From 2016 to 2019, our institution implemented a perioperative protocol designed to decrease postoperative complication rates in NMS patients. A retrospective cohort study was performed to determine if PMC imparted advantages over SOC above and beyond that from the perioperative protocol.

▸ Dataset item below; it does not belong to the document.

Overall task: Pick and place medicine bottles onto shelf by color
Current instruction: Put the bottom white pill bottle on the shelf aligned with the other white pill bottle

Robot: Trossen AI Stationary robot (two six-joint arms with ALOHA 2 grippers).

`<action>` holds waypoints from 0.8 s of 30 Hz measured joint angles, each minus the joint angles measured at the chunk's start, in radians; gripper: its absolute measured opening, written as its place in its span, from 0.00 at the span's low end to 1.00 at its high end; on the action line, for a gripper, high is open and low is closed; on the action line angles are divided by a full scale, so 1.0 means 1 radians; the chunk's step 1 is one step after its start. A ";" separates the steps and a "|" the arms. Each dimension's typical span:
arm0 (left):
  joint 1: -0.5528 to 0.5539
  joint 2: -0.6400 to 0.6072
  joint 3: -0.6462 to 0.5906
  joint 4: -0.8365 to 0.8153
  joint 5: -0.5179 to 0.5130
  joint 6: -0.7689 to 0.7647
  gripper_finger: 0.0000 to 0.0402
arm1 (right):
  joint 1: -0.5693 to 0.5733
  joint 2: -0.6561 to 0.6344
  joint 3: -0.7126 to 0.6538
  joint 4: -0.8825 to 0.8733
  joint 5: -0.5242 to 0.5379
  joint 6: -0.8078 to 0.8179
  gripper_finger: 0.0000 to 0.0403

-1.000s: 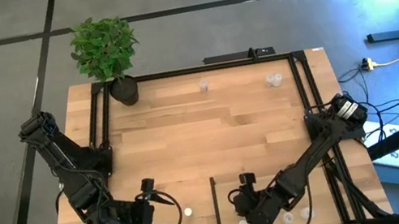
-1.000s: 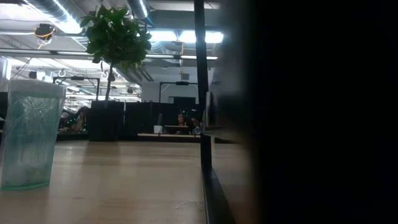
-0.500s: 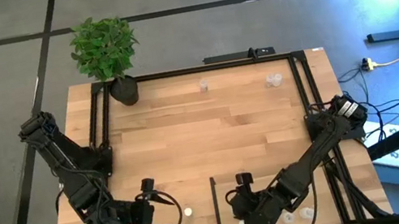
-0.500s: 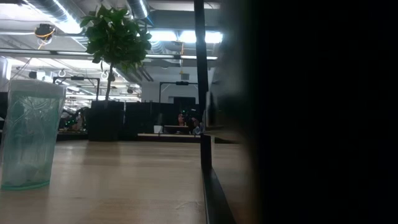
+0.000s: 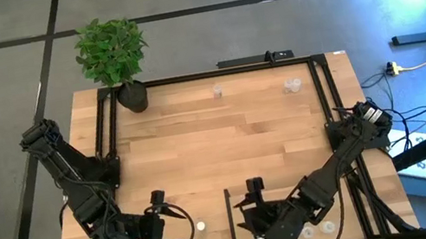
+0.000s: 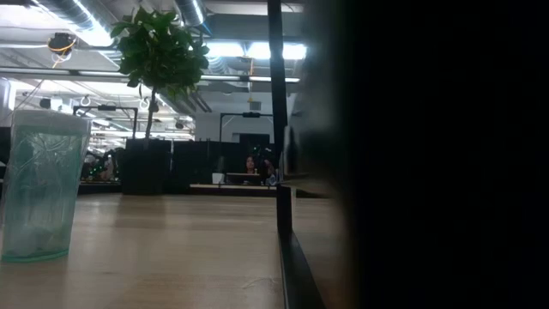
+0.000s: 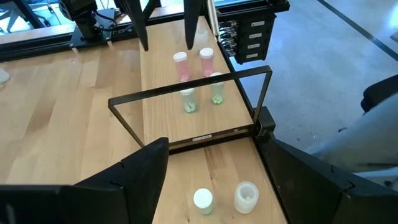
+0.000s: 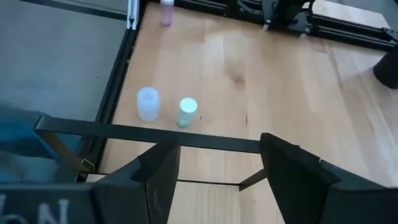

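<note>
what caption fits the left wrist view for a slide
Open left gripper faces two bottles on the wooden table, four more beyond a black frame.

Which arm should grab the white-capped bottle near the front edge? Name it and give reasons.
Left, probably. The left gripper is open and empty, right beside the white-capped bottle, which stands just beyond its fingers in the left wrist view. The right gripper sits beyond the black divider bar.
</note>
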 joint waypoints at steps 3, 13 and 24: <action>0.000 0.000 0.000 0.000 0.000 0.000 0.66 | 0.000 0.000 -0.001 0.001 -0.001 0.004 0.55; 0.000 0.000 0.000 -0.001 0.005 -0.016 0.66 | 0.000 0.000 -0.004 -0.003 -0.004 0.002 0.55; -0.044 0.000 0.000 -0.152 0.051 -0.274 0.66 | 0.000 0.000 -0.005 -0.003 -0.004 0.001 0.55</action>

STUDY DESIGN/SETTING: Retrospective study at a single academic institution.

PATIENT SAMPLE

Eighty-one pediatric patients with neuromuscular scoliosis undergoing spinal fixation surgery.

OUTCOME MEASURES

Postoperative wound complications such as surgical site infection, hematoma, and superficial/deep dehiscence were the main outcome measures. Respiratory and neuromuscular complications along with duration of surgery were also recorded.

METHODS

A retrospective review was conducted of NMS patients undergoing spinal fixation at a single academic pediatric hospital over 4 years. Cases were labeled as SOC (n=41) or PMC (n=40) based on the closure technique applied. Reported 90-day complications were evaluated as the primary outcome.

RESULTS

Of the 81 reviewed patients, 45 reported complications, roughly equal between the study groups. While we found no statistically significant differences in rates of postoperative complications or SSIs, SOC cases were 30 minutes shorter on average with fewer returns to the operating room for additional surgery.

CONCLUSIONS

With the implementation of our perioperative protocol for NMS patients, PMC did not result in fewer complications than SOC but the surgeries did take longer.

摘要

背景

自2015年以来,塑料多层闭合技术(PMC)因其改善了病情复杂患者的伤口愈合效果而受到关注。塑料多层闭合技术已被广泛应用于易出现伤口愈合问题(如裂开、手术部位感染[SSI])的患者的复杂脊柱手术闭合。然而,与标准骨科脊柱外科医生闭合技术(SOC)相比,PMC需要对软组织进行广泛操作,可能导致手术时间延长、输血率增加以及更频繁地返回手术室。

目的

2016年至2019年,我们机构实施了一项围手术期方案,旨在降低神经肌肉骨骼(NMS)患者的术后并发症发生率。进行了一项回顾性队列研究,以确定PMC是否比围手术期方案中的SOC具有更多优势。

研究设计/地点:在单一学术机构进行的回顾性研究。

患者样本

81例接受脊柱固定手术的小儿神经肌肉性脊柱侧弯患者。

观察指标

主要观察指标为术后伤口并发症,如手术部位感染、血肿和浅/深部裂开。还记录了呼吸和神经肌肉并发症以及手术时间。

方法

对一家学术性儿科医院4年内接受脊柱固定的NMS患者进行回顾性研究。根据所应用的闭合技术,病例分为SOC组(n = 41)或PMC组(n = 40)。报告的90天并发症作为主要观察指标进行评估。

结果

在81例接受评估的患者中,45例报告有并发症,两组之间大致相等。虽然我们发现术后并发症或SSI发生率没有统计学上的显著差异,但SOC组的手术平均时间短30分钟,返回手术室进行额外手术的次数也较少。

结论

随着我们针对NMS患者的围手术期方案的实施,PMC并未比SOC导致更少的并发症,但手术时间确实更长。